» Task
Check every line of the following material for the word "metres", then say how many have it, with no other words.

» Given data

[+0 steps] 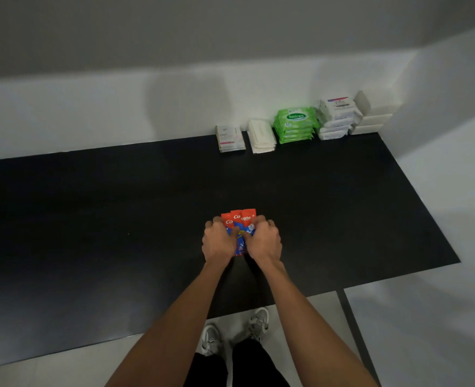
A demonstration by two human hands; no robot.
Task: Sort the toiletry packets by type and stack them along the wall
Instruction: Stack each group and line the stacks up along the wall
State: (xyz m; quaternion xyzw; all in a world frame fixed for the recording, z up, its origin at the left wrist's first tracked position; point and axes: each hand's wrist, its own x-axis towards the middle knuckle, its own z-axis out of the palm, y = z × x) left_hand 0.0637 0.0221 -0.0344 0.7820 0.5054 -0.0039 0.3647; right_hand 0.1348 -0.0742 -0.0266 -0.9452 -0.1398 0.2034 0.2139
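Grips a fanned bunch of Colgate packets from both sides with left hand and right hand, fingers curled round the edges, mid-tabletop toward the front edge. Looks like three packets, partly hidden. Faces five stacks along the back edge, running to the far right corner: Dove sachets, white packets, green Sanicare wipes, Dove packs, white boxes
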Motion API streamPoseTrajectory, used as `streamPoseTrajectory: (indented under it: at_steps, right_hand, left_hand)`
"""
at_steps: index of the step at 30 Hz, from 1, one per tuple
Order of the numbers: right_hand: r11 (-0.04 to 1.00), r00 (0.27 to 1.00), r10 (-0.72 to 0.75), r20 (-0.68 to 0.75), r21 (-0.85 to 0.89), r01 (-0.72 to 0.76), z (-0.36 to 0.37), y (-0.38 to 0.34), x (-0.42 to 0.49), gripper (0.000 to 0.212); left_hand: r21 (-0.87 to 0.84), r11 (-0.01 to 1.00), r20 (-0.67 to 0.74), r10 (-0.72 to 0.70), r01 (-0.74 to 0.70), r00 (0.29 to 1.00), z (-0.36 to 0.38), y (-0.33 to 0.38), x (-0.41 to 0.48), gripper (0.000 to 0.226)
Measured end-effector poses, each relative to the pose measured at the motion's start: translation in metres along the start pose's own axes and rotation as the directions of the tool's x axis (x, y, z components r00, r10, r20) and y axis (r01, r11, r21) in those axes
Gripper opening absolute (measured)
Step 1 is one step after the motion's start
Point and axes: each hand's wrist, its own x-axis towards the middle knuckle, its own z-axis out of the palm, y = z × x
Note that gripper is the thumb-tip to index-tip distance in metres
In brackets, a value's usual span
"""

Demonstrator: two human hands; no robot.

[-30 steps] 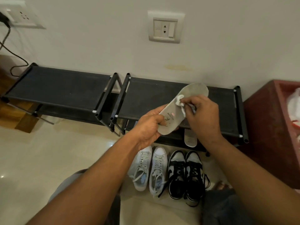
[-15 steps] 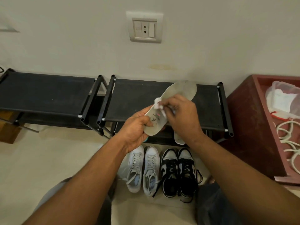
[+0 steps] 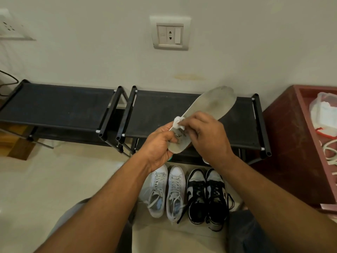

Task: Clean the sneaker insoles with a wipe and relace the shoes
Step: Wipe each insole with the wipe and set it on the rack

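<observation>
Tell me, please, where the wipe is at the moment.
In the head view, centre frame, the wipe is pinched in the right hand against the insole, just above the left hand that holds the insole's heel end.

Both forearms bare, extended forward from lower edge of view, converged toward centre. Left hand (image 3: 160,143) raised at wrist, fingers and thumb curled round heel end of insole (image 3: 213,105). Right hand (image 3: 209,137) held back-up, just beside left hand, fingers bent. White wipe (image 3: 177,123) pinched at right fingertips, pressed onto insole surface near left hand's grip.
</observation>
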Motion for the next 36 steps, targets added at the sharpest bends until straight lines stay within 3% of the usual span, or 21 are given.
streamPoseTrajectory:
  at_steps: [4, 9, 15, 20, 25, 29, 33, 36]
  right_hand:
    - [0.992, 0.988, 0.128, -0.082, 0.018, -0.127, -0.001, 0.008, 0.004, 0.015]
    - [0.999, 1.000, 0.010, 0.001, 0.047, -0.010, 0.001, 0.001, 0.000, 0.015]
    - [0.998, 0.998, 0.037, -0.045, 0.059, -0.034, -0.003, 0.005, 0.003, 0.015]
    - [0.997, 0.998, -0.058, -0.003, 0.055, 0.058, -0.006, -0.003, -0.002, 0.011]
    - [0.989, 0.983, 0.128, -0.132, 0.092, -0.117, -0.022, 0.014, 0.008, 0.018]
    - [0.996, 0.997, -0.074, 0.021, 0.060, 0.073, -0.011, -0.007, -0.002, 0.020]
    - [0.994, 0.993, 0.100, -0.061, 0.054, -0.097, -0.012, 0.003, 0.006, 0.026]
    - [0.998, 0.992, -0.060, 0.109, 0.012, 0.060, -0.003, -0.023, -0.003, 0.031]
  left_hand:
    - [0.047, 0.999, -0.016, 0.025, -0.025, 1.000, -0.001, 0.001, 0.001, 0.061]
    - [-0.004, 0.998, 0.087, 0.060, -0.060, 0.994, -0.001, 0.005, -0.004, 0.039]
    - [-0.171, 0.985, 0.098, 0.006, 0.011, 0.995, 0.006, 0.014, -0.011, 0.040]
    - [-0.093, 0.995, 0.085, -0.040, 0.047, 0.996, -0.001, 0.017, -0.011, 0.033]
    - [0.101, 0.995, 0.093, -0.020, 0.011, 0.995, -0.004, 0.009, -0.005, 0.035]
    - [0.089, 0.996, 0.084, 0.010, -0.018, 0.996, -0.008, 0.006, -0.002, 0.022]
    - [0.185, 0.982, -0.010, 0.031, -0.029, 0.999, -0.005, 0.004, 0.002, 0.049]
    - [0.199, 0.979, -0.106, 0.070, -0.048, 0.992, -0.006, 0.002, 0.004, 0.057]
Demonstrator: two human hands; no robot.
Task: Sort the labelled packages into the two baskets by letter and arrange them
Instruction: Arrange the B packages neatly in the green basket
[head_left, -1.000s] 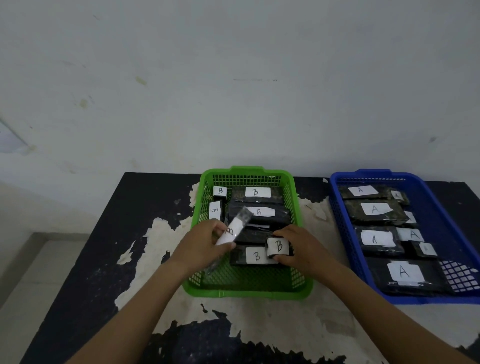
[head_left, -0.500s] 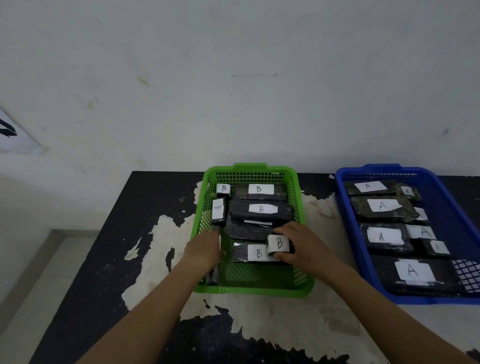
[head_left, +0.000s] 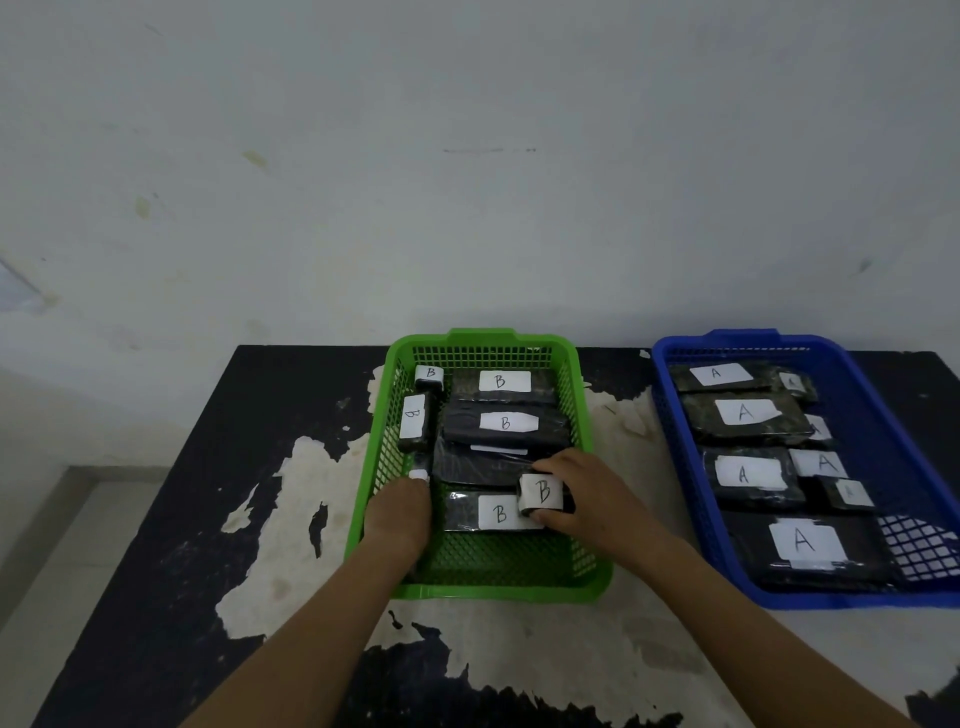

» Exercise output
2